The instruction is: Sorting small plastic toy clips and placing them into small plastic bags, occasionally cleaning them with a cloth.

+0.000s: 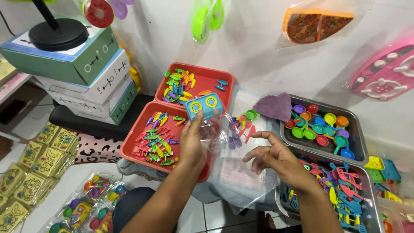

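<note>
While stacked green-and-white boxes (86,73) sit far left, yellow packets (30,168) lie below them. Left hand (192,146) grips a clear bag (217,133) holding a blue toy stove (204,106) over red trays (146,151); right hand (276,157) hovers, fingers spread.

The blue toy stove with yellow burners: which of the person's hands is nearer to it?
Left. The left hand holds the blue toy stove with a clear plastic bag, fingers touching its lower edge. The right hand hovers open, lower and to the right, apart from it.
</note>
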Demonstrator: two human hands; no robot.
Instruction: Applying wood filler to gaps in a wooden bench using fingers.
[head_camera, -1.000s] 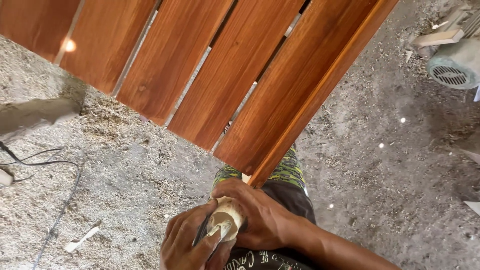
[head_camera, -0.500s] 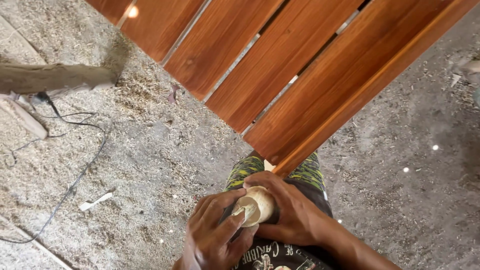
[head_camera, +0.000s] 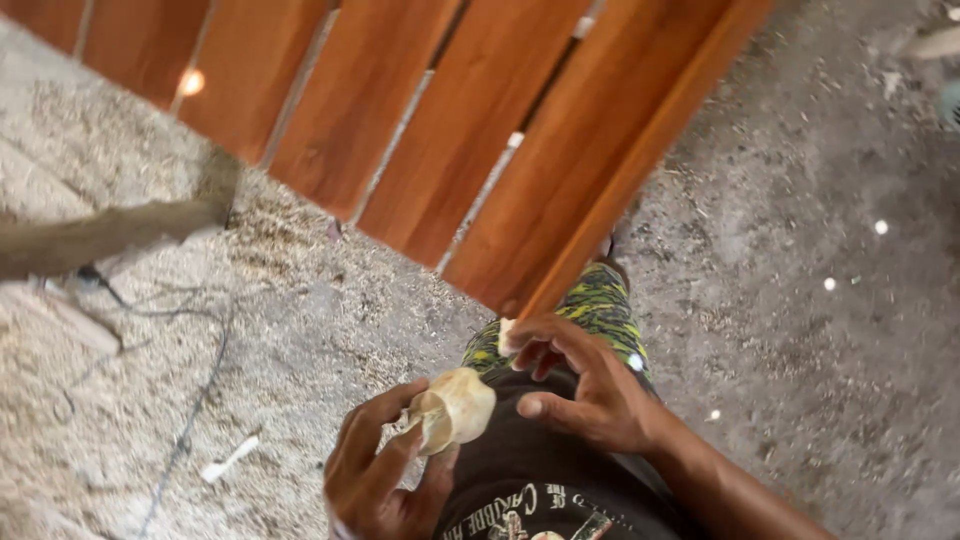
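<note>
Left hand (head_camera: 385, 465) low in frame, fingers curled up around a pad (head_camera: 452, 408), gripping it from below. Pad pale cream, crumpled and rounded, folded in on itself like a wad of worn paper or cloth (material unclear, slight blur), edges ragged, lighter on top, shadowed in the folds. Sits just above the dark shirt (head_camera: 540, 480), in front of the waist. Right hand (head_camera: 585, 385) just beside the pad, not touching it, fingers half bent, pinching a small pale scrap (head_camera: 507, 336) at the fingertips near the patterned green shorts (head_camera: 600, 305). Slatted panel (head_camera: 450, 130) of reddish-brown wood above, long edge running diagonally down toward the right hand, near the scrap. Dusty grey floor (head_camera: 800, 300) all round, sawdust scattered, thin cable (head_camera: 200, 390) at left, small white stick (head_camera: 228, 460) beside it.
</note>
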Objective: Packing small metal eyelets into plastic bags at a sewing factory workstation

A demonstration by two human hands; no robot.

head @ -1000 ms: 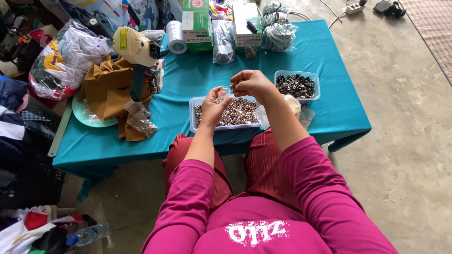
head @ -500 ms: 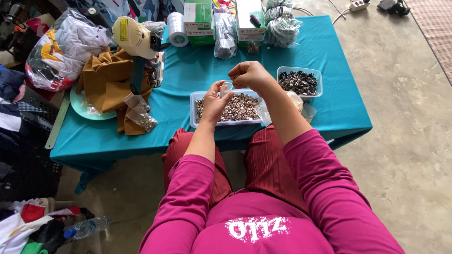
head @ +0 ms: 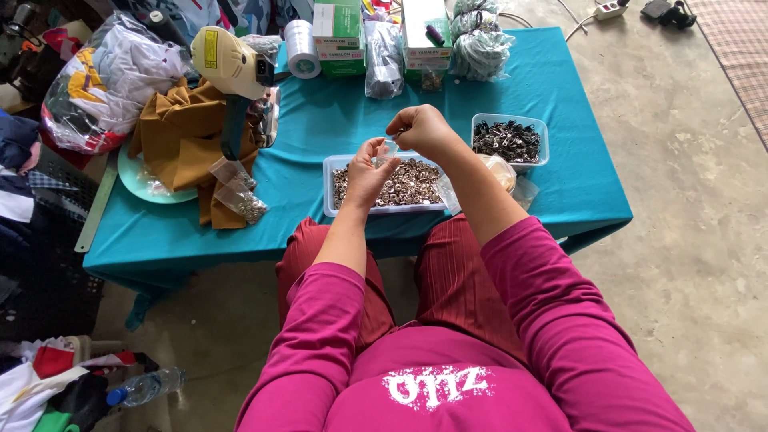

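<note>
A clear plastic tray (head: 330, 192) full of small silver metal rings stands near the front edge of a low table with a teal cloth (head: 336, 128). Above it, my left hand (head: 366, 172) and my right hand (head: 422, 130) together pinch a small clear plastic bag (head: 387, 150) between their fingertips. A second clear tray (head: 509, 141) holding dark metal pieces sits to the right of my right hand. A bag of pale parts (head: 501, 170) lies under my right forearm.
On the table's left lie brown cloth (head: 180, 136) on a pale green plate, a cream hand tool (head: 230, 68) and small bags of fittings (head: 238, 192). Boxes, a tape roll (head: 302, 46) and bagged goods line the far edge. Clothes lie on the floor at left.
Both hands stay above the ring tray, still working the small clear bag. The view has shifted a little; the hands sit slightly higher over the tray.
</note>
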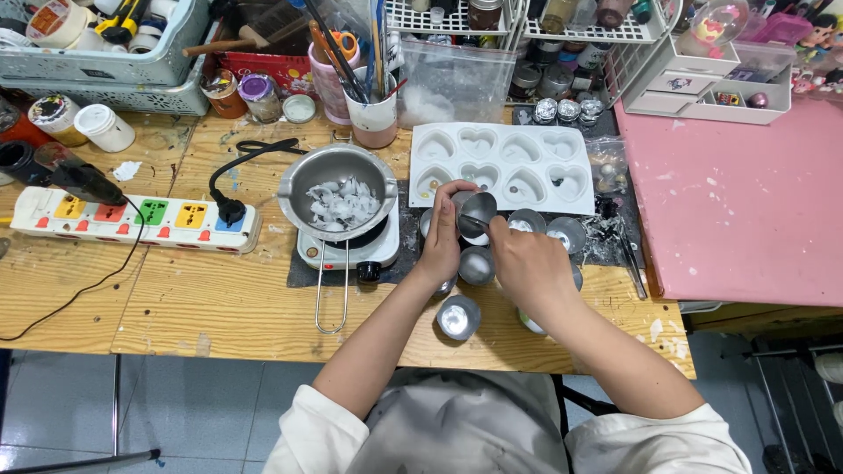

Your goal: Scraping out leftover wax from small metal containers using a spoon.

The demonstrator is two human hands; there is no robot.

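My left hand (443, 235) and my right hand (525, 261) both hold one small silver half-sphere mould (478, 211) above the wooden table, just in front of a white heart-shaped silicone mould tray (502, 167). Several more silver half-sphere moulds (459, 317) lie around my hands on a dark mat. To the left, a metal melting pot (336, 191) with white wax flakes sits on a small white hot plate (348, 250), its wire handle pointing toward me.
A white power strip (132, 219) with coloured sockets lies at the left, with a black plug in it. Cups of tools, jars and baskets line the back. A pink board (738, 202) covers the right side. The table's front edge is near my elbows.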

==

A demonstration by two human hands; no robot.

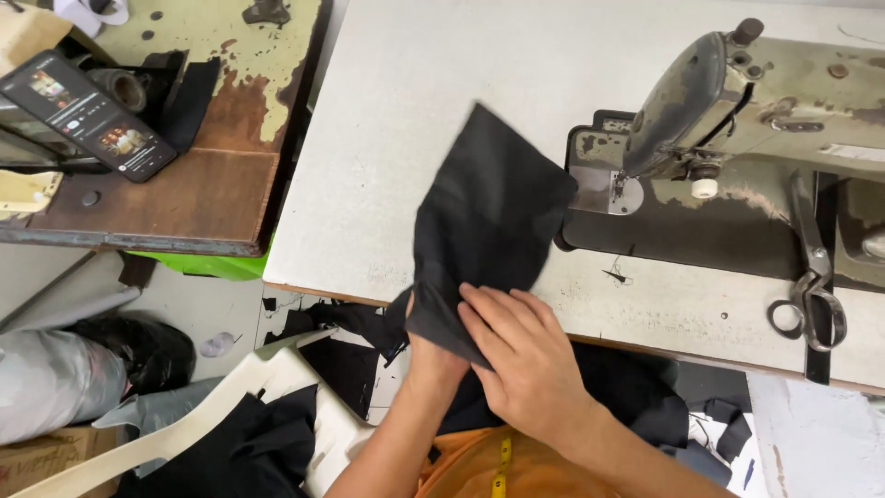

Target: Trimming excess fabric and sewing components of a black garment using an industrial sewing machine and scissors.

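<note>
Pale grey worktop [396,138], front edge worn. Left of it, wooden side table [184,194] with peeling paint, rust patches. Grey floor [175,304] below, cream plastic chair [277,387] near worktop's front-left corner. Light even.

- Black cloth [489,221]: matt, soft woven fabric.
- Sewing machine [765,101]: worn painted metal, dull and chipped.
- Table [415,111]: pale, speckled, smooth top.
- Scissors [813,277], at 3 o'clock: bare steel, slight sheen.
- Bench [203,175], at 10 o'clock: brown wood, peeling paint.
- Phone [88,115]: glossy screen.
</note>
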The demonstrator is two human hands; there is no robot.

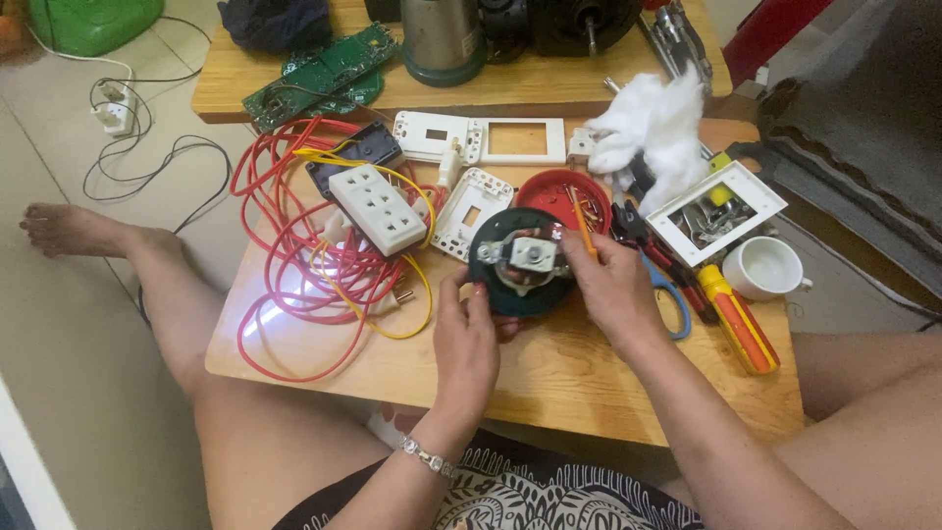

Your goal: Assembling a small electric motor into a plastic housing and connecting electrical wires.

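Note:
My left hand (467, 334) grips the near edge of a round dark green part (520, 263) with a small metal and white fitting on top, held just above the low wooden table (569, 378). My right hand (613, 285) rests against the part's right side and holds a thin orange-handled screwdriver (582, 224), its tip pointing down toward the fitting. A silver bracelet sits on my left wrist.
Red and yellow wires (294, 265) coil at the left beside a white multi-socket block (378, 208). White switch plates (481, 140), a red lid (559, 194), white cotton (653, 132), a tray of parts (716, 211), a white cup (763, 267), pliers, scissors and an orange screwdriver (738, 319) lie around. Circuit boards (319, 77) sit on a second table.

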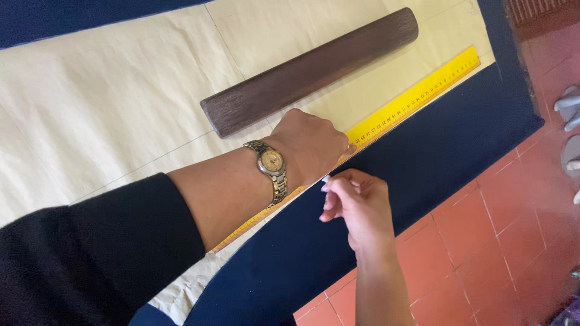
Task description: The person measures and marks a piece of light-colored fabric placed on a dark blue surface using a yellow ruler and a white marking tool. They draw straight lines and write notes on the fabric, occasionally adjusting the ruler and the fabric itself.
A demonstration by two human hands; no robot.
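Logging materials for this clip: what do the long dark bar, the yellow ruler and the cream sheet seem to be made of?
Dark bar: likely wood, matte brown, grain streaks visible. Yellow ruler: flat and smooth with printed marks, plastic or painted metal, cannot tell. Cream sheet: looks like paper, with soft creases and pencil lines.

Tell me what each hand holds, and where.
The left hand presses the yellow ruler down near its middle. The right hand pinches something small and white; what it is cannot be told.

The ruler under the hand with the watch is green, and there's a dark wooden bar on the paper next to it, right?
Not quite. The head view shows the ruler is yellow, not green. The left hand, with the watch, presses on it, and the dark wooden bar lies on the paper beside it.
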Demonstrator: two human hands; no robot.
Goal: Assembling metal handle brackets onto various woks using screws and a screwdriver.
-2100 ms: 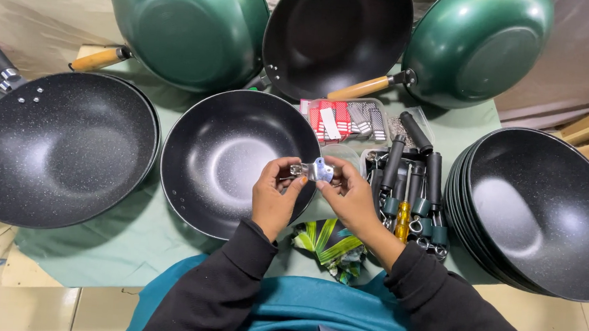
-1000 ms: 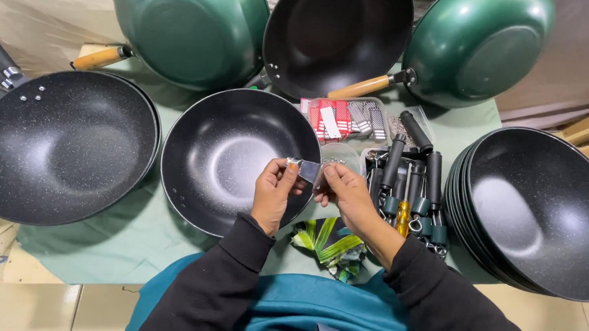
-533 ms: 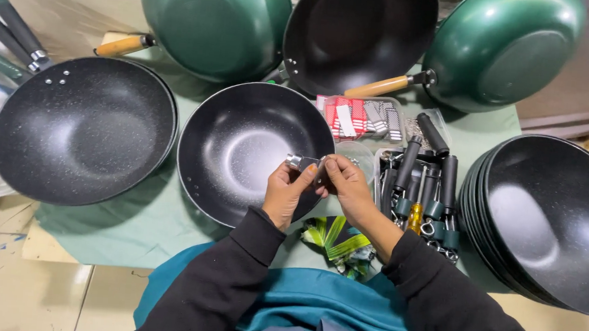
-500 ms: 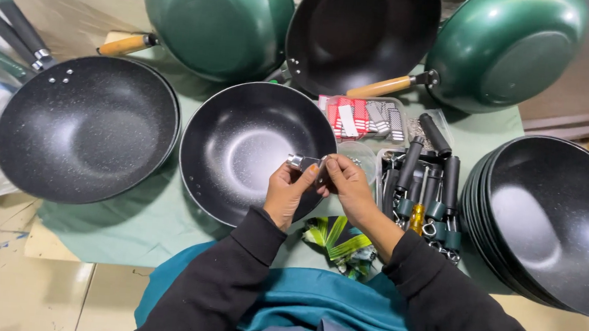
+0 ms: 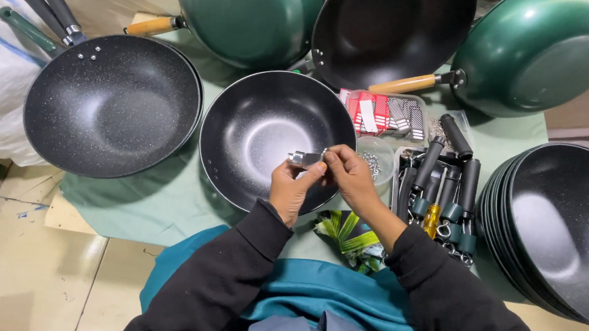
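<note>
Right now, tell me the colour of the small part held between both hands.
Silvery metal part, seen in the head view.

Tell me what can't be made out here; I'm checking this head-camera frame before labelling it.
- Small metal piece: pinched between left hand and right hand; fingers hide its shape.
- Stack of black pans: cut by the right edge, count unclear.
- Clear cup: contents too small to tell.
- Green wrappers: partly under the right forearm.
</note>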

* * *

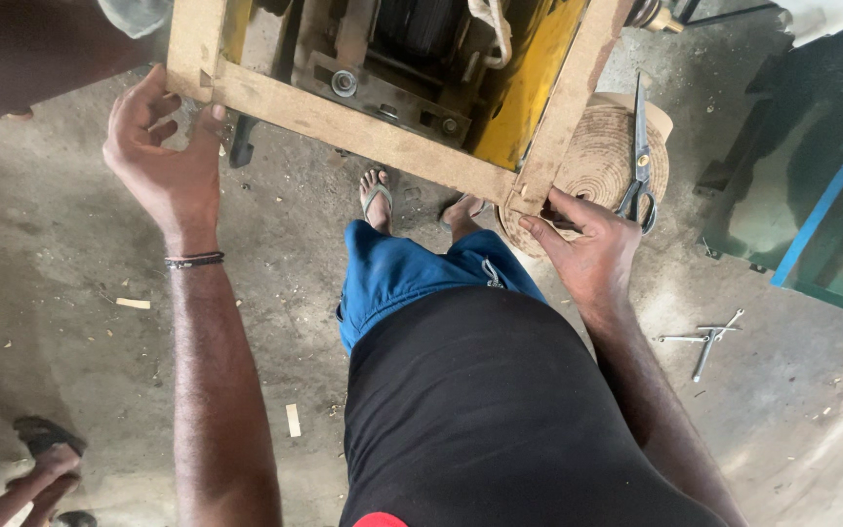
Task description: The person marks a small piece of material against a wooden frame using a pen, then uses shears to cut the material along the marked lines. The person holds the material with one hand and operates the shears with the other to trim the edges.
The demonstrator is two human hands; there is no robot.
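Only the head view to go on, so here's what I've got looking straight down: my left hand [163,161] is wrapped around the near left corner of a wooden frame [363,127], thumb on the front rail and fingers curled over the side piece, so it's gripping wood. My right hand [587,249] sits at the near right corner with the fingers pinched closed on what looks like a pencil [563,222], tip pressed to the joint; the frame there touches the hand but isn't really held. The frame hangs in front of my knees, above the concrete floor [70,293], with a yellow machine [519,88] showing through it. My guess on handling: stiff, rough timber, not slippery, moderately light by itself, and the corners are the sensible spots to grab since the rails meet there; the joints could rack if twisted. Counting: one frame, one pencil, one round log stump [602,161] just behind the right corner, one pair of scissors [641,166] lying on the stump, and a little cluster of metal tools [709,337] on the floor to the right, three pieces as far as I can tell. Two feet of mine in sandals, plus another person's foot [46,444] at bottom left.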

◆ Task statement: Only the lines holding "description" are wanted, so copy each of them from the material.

◆ Answer area:
Task description: The person measures and marks a piece of light-colored fabric placed on a dark blue surface using a yellow ruler and a white marking tool. They draw straight lines and write notes on the fabric, occasionally adjusting the ruler and the fabric itself.
Task description: The person marks a small piece of material against a wooden frame using a pen, then uses shears to cut the material along the marked lines. The person holds the material with one hand and operates the shears with the other to trim the edges.

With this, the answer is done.